> **WHAT YOU WILL DO**: As an exercise in exact copying, transcribe the lines below from the one holding "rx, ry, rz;" through the last, with both ends included and pictures left out.

> **DATA SEGMENT**:
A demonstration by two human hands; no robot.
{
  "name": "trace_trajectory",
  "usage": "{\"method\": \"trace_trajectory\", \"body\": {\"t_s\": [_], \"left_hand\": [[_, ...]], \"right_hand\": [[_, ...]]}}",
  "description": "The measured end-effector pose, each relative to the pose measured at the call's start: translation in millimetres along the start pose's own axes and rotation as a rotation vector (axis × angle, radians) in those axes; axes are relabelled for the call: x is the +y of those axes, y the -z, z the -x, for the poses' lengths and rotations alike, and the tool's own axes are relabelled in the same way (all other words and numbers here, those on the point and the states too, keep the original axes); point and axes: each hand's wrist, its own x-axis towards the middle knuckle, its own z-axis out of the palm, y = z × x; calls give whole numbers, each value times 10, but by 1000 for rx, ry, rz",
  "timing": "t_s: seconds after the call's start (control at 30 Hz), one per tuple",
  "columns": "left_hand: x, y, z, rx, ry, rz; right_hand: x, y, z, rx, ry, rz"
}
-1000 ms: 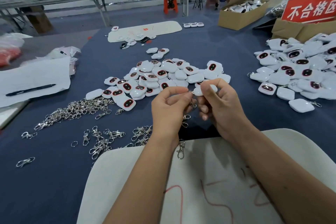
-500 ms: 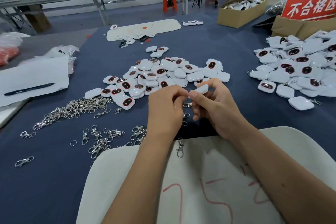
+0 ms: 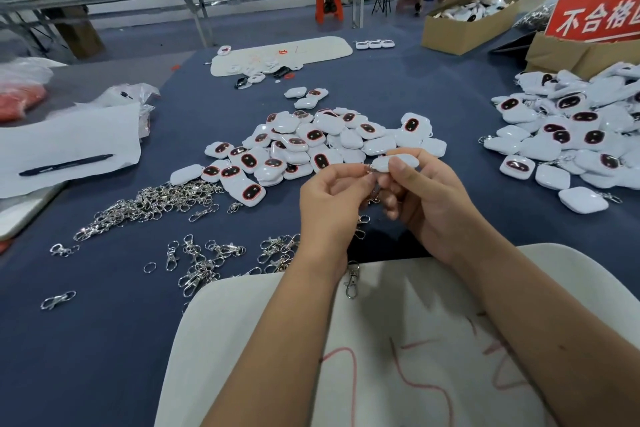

> **REPLY**:
  "columns": "left_hand: x, y, z, rx, ry, rz; right_hand: x, y, z, rx, ry, rz"
}
-1000 ms: 
-500 ms: 
+0 ms: 

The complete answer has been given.